Along with the time change, yesterday Madrid was blessed with balmy weather, the kind  that just a month ago would have had us crowding the sidewalk cafes and strolling the parks, en masse. The Spanish are happiest together.  Maybe, when the chips are down, all  human beings, no matter how introverted, are happiest together.

Yesterday, lacking the ability to take to the parks, we put our balconies and terraces to good use.  Someone around the corner was playing The Beatles.  Someone else, even farther away, was playing the soundtrack from The Lion King.  The little boy who lives two apartments beneath us stood at his window, shouting. Across the street, Lonely Smoking Guy sat back in a chair,  his face tilted to the sun, his eyes closed.  I realized that further down our side of the street in an apartment at our level, lives Smoking Woman.  I never saw her before.  Maybe she didn’t come out until now, maybe she just became Smoking Woman, because of the tedium.  Below lives Woman Who Leans Her Arms on Dirty Tile Windowsill.

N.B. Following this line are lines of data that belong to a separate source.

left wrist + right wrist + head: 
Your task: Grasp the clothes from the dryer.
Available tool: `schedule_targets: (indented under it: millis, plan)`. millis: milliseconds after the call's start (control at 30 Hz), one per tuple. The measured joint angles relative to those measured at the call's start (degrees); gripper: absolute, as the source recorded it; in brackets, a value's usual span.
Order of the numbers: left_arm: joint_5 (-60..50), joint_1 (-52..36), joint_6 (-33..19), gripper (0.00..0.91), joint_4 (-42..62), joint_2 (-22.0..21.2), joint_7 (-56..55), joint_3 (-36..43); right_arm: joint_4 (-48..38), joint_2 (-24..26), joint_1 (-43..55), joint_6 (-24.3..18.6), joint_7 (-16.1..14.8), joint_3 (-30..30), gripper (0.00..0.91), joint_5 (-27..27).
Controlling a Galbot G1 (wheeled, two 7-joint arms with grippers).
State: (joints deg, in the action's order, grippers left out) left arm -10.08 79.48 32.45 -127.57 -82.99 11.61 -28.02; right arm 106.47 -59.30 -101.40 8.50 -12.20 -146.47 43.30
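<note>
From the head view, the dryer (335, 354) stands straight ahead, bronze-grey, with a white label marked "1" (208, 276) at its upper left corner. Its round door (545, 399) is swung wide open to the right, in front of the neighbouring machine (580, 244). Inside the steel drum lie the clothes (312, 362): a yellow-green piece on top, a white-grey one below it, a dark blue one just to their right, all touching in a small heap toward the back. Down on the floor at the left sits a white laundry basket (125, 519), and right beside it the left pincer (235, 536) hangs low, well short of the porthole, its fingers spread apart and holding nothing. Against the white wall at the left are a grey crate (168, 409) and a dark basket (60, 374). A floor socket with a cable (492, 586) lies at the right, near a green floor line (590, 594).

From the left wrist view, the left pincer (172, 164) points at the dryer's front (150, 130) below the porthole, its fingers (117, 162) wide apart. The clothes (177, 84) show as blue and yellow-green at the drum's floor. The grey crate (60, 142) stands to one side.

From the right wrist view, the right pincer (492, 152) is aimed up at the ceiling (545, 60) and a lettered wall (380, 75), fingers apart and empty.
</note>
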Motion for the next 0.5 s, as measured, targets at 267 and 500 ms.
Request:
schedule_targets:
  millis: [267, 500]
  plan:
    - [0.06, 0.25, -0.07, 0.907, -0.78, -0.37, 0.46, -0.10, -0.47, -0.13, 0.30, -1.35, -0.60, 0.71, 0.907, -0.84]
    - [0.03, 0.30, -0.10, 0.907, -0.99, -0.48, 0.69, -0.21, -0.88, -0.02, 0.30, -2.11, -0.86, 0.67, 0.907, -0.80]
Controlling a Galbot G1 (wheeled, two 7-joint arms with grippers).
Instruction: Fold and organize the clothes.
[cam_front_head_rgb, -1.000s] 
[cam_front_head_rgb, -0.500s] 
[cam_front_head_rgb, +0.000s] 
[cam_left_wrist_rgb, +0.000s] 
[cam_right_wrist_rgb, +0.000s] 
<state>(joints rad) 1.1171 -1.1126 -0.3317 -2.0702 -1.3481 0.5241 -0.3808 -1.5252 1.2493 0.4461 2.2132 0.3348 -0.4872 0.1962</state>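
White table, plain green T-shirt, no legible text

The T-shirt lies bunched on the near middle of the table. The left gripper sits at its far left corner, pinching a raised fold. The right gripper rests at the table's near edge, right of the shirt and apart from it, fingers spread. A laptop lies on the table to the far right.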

Last night, The Nightly Clap took place before dusk rather than in the dark, which enlarged our peripheries  a hundred-fold.  For the first time we could see just how many people stood at their windows way off down the street and far away, over the roof tops.

Today, though, commenced cloudy, and colder, and palpably quiet. There’s a 50 percent chance of snow.  It won’t stick, of course it won’t, but how much stranger can this get?

1 Comment

  1. Hey- Thanks for the dispatches from Madrid. Gov Kemp still hasn’t issued quarantine in place. I’m thankful that I have dogs, so that I can get out of the house at least once today.

    Thinking of you and your family!